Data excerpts
BEGIN
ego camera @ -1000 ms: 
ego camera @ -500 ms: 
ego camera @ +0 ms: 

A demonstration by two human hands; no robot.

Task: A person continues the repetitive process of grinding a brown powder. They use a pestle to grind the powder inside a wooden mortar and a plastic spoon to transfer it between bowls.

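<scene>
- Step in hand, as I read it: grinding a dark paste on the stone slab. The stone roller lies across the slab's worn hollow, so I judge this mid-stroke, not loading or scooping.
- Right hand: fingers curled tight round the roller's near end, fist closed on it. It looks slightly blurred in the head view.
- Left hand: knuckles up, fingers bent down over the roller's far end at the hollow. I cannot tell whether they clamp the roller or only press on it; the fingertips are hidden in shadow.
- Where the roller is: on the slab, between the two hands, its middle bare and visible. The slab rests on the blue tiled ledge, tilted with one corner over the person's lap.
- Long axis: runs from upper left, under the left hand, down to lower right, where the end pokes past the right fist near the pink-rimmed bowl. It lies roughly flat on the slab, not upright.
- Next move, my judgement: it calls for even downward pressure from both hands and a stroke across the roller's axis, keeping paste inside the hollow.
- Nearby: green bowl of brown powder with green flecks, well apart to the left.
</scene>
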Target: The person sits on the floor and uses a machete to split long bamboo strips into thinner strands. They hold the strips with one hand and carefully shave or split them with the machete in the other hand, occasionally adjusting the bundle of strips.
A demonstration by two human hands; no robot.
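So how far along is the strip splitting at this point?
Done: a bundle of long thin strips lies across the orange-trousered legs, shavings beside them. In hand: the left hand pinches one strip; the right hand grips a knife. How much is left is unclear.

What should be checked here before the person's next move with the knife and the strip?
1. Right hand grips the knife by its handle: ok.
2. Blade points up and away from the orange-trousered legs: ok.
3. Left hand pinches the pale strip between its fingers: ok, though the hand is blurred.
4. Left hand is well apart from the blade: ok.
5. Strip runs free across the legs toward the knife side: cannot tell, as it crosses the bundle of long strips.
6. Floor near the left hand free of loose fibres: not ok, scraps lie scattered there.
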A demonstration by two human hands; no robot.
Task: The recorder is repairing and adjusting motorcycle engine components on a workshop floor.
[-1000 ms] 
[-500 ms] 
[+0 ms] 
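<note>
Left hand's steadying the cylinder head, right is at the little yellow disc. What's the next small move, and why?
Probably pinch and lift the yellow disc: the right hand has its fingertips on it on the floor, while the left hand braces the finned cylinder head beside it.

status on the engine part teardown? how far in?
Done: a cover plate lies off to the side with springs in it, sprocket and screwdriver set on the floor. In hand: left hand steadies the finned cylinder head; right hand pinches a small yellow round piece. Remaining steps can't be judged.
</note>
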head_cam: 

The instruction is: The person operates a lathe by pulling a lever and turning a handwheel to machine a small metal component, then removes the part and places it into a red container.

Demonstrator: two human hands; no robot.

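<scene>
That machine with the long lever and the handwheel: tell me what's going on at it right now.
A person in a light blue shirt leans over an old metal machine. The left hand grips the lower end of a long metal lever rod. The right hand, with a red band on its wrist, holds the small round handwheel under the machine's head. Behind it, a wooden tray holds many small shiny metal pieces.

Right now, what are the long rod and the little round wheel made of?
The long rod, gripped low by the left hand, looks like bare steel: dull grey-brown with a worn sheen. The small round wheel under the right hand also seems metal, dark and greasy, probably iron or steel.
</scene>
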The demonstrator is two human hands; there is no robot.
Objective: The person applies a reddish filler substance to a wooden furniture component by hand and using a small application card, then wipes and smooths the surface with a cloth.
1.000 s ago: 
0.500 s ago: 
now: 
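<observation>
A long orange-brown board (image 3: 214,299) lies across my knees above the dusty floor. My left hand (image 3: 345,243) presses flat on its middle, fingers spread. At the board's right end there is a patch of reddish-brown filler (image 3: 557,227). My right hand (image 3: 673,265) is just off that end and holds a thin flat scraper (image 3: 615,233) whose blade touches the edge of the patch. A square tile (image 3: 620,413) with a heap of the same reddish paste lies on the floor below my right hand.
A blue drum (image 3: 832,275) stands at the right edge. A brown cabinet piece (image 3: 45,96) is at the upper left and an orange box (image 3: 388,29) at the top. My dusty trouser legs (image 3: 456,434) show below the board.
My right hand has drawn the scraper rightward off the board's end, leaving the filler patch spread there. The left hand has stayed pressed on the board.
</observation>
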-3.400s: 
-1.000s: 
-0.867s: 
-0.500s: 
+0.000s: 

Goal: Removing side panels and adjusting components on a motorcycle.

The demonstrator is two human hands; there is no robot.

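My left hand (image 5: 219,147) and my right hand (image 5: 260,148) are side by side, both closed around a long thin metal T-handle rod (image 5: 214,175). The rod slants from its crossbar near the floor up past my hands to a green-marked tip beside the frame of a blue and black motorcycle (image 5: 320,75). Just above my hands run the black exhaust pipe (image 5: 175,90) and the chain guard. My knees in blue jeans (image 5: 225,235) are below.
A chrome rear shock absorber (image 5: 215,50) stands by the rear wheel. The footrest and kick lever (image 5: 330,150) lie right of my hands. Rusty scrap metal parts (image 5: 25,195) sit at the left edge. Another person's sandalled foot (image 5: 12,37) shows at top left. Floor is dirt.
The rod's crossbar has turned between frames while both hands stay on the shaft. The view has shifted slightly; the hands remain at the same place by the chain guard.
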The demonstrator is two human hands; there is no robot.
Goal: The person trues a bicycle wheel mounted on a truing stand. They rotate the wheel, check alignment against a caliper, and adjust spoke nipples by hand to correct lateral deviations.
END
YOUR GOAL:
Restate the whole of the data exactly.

RESPONSE TO THE TASK:
ego camera @ -1000 ms: 
ego camera @ -500 ms: 
ego camera @ +0 ms: 

A demonstration by two human hands; no robot.

Task: A person continues the repetitive process of grinding a brown powder. They use a pestle to grind the powder inside a wooden mortar and a plastic spoon to transfer it between bowls.

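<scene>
- Step in hand, as I read it: grinding a dark paste on the stone slab. The stone roller lies across the slab's worn hollow, so I judge this mid-stroke, not loading or scooping.
- Right hand: fingers curled tight round the roller's near end, fist closed on it. It looks slightly blurred in the head view.
- Left hand: knuckles up, fingers bent down over the roller's far end at the hollow. I cannot tell whether they clamp the roller or only press on it; the fingertips are hidden in shadow.
- Where the roller is: on the slab, between the two hands, its middle bare and visible. The slab rests on the blue tiled ledge, tilted with one corner over the person's lap.
- Long axis: runs from upper left, under the left hand, down to lower right, where the end pokes past the right fist near the pink-rimmed bowl. It lies roughly flat on the slab, not upright.
- Next move, my judgement: it calls for even downward pressure from both hands and a stroke across the roller's axis, keeping paste inside the hollow.
- Nearby: green bowl of brown powder with green flecks, well apart to the left.
</scene>
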Target: The person sits on the floor and uses a machete to split long bamboo strips into thinner strands. They hold the strips with one hand and carefully shave or split them with the machete in the other hand, occasionally adjusting the bundle of strips.
A demonstration by two human hands; no robot.
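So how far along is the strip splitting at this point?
Done: a bundle of long thin strips lies across the orange-trousered legs, shavings beside them. In hand: the left hand pinches one strip; the right hand grips a knife. How much is left is unclear.

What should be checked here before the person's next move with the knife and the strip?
1. Right hand grips the knife by its handle: ok.
2. Blade points up and away from the orange-trousered legs: ok.
3. Left hand pinches the pale strip between its fingers: ok, though the hand is blurred.
4. Left hand is well apart from the blade: ok.
5. Strip runs free across the legs toward the knife side: cannot tell, as it crosses the bundle of long strips.
6. Floor near the left hand free of loose fibres: not ok, scraps lie scattered there.
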A demonstration by two human hands; no robot.
Task: The recorder is repairing and adjusting motorcycle engine components on a workshop floor.
[-1000 ms] 
[-500 ms] 
[+0 ms] 
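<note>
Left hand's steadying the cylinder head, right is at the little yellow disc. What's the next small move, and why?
Probably pinch and lift the yellow disc: the right hand has its fingertips on it on the floor, while the left hand braces the finned cylinder head beside it.

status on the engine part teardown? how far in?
Done: a cover plate lies off to the side with springs in it, sprocket and screwdriver set on the floor. In hand: left hand steadies the finned cylinder head; right hand pinches a small yellow round piece. Remaining steps can't be judged.
</note>
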head_cam: 

The instruction is: The person operates a lathe by pulling a lever and turning a handwheel to machine a small metal component, then removes the part and places it into a red container.

Demonstrator: two human hands; no robot.

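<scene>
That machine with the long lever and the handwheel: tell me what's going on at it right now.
A person in a light blue shirt leans over an old metal machine. The left hand grips the lower end of a long metal lever rod. The right hand, with a red band on its wrist, holds the small round handwheel under the machine's head. Behind it, a wooden tray holds many small shiny metal pieces.

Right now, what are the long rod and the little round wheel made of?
The long rod, gripped low by the left hand, looks like bare steel: dull grey-brown with a worn sheen. The small round wheel under the right hand also seems metal, dark and greasy, probably iron or steel.
</scene>
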The demonstrator is two human hands; there is no robot.
Objective: The person applies a reddish filler substance to a wooden furniture component by hand and using a small application card, then wipes and smooths the surface with a cloth.
1.000 s ago: 
0.500 s ago: 
now: 
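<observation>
A long orange-brown board (image 3: 214,299) lies across my knees above the dusty floor. My left hand (image 3: 345,243) presses flat on its middle, fingers spread. At the board's right end there is a patch of reddish-brown filler (image 3: 557,227). My right hand (image 3: 673,265) is just off that end and holds a thin flat scraper (image 3: 615,233) whose blade touches the edge of the patch. A square tile (image 3: 620,413) with a heap of the same reddish paste lies on the floor below my right hand.
A blue drum (image 3: 832,275) stands at the right edge. A brown cabinet piece (image 3: 45,96) is at the upper left and an orange box (image 3: 388,29) at the top. My dusty trouser legs (image 3: 456,434) show below the board.
My right hand has drawn the scraper rightward off the board's end, leaving the filler patch spread there. The left hand has stayed pressed on the board.
</observation>
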-3.400s: 
-1.000s: 
-0.867s: 
-0.500s: 
+0.000s: 

Goal: Removing side panels and adjusting components on a motorcycle.

The demonstrator is two human hands; there is no robot.

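My left hand (image 5: 219,147) and my right hand (image 5: 260,148) are side by side, both closed around a long thin metal T-handle rod (image 5: 214,175). The rod slants from its crossbar near the floor up past my hands to a green-marked tip beside the frame of a blue and black motorcycle (image 5: 320,75). Just above my hands run the black exhaust pipe (image 5: 175,90) and the chain guard. My knees in blue jeans (image 5: 225,235) are below.
A chrome rear shock absorber (image 5: 215,50) stands by the rear wheel. The footrest and kick lever (image 5: 330,150) lie right of my hands. Rusty scrap metal parts (image 5: 25,195) sit at the left edge. Another person's sandalled foot (image 5: 12,37) shows at top left. Floor is dirt.
The rod's crossbar has turned between frames while both hands stay on the shaft. The view has shifted slightly; the hands remain at the same place by the chain guard.
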The demonstrator is two human hands; there is no robot.
Goal: The person trues a bicycle wheel mounted on a truing stand. They rotate the wheel, check alignment against a caliper, and adjust spoke nipples by hand to correct lateral deviations.

The output requires nothing else.